Repository URL to install this package:
|
Version:
2.0.0rc1 ▾
|
# Adapted from https://github.com/pyg-team/pytorch_geometric/blob/master/examples
# /multi_gpu/distributed_sampling.py.
import os
import argparse
from filelock import FileLock
from ray.air import session
import torch
import torch.nn.functional as F
from torch_geometric.datasets import Reddit, FakeDataset
from torch_geometric.loader import NeighborSampler
from torch_geometric.nn import SAGEConv
from ray import train
from ray.train.torch import TorchTrainer
from ray.air.config import ScalingConfig
from torch_geometric.transforms import RandomNodeSplit
class SAGE(torch.nn.Module):
def __init__(self, in_channels, hidden_channels, out_channels, num_layers=2):
super().__init__()
self.num_layers = num_layers
self.convs = torch.nn.ModuleList()
self.convs.append(SAGEConv(in_channels, hidden_channels))
for _ in range(self.num_layers - 2):
self.convs.append(SAGEConv(hidden_channels, hidden_channels))
self.convs.append(SAGEConv(hidden_channels, out_channels))
def forward(self, x, adjs):
for i, (edge_index, _, size) in enumerate(adjs):
x_target = x[: size[1]] # Target nodes are always placed first.
x = self.convs[i]((x, x_target), edge_index)
if i != self.num_layers - 1:
x = F.relu(x)
x = F.dropout(x, p=0.5, training=self.training)
return x.log_softmax(dim=-1)
@torch.no_grad()
def test(self, x_all, subgraph_loader):
for i in range(self.num_layers):
xs = []
for batch_size, n_id, adj in subgraph_loader:
edge_index, _, size = adj
x = x_all[n_id].to(train.torch.get_device())
x_target = x[: size[1]]
x = self.convs[i]((x, x_target), edge_index)
if i != self.num_layers - 1:
x = F.relu(x)
xs.append(x.cpu())
x_all = torch.cat(xs, dim=0)
return x_all
def train_loop_per_worker(train_loop_config):
dataset = train_loop_config["dataset_fn"]()
batch_size = train_loop_config["batch_size"]

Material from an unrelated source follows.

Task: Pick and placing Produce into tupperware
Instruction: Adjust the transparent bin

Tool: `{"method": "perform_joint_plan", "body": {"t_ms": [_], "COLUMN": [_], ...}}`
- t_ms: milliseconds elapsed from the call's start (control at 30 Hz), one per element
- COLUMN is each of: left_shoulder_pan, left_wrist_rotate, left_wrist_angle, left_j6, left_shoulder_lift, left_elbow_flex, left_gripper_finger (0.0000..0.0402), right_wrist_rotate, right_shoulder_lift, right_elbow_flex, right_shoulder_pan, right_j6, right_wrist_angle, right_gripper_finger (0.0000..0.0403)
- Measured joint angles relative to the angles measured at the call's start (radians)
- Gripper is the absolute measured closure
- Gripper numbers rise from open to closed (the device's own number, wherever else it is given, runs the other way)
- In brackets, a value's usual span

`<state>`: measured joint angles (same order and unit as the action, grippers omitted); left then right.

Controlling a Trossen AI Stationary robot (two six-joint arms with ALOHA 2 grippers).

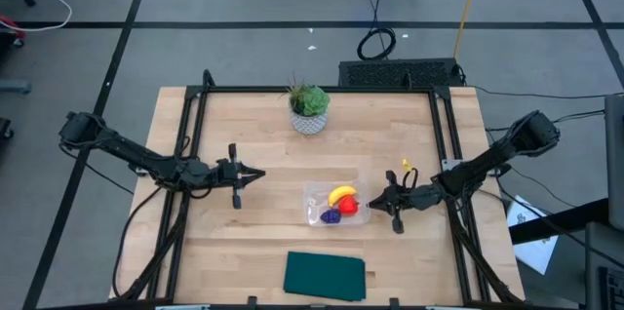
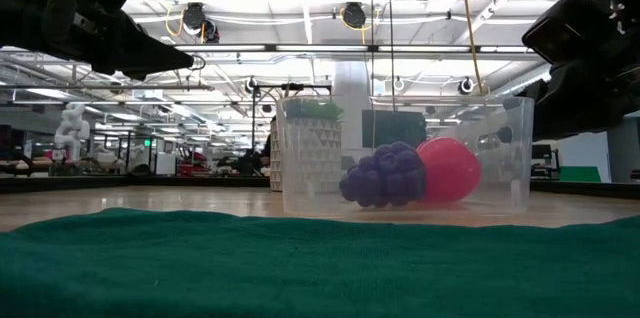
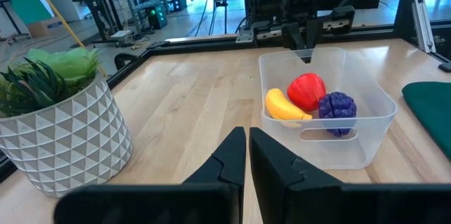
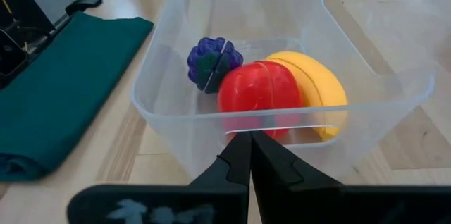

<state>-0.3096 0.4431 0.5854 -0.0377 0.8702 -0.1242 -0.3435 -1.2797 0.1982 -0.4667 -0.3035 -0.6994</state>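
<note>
The clear tupperware (image 1: 310, 203) stands right of the table's middle. Inside it lie the yellow banana (image 3: 283, 106), the red fruit (image 4: 257, 94) and the purple piece (image 4: 211, 60), all resting on its floor. My right gripper (image 4: 250, 139) is shut, its tips at the container's right-hand wall (image 4: 176, 122), just outside the rim, and it holds nothing. My left gripper (image 3: 248, 139) is shut and empty. It hovers over bare wood left of the middle (image 1: 258, 174), well short of the container and pointing toward it. My right gripper's shut tips stand right at the rim of the tupperware's right-hand wall (image 4: 282, 127), coming in slanting down from the table's right. Whether they touch the wall, I cannot tell. The container sits flat on the table.
A potted plant in a white patterned pot (image 1: 309, 107) stands at the far middle. A folded dark green cloth (image 1: 325, 275) lies at the near edge, in front of the container. Black frame rails (image 1: 195, 135) run along both sides of the table. Bare wood lies between my left gripper and the container.
</note>
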Motion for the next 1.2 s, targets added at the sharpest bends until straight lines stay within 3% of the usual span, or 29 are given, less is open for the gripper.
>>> {"method": "perform_joint_plan", "body": {"t_ms": [1200], "left_shoulder_pan": [0.000], "left_wrist_rotate": [0.000], "left_wrist_angle": [0.001], "left_j6": [-0.001], "left_shoulder_lift": [0.000], "left_elbow_flex": [0.000], "left_gripper_finger": [0.0376], "right_wrist_rotate": [0.008], "right_shoulder_lift": [0.000], "right_elbow_flex": [0.000], "right_shoulder_pan": [-0.020], "right_j6": [-0.018], "right_wrist_angle": [-0.015], "right_gripper_finger": [0.0403]}}
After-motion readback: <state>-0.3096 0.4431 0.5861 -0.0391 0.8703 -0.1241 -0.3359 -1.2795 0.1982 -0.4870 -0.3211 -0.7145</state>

num_epochs = train_loop_config["num_epochs"]
data = dataset[0]
train_idx = data.train_mask.nonzero(as_tuple=False).view(-1)
train_idx = train_idx.split(train_idx.size(0) // session.get_world_size())[
session.get_world_rank()
]
train_loader = NeighborSampler(
data.edge_index,
node_idx=train_idx,
sizes=[25, 10],
batch_size=batch_size,
shuffle=True,
)
# Disable distributed sampler since the train_loader has already been split above.
train_loader = train.torch.prepare_data_loader(train_loader, add_dist_sampler=False)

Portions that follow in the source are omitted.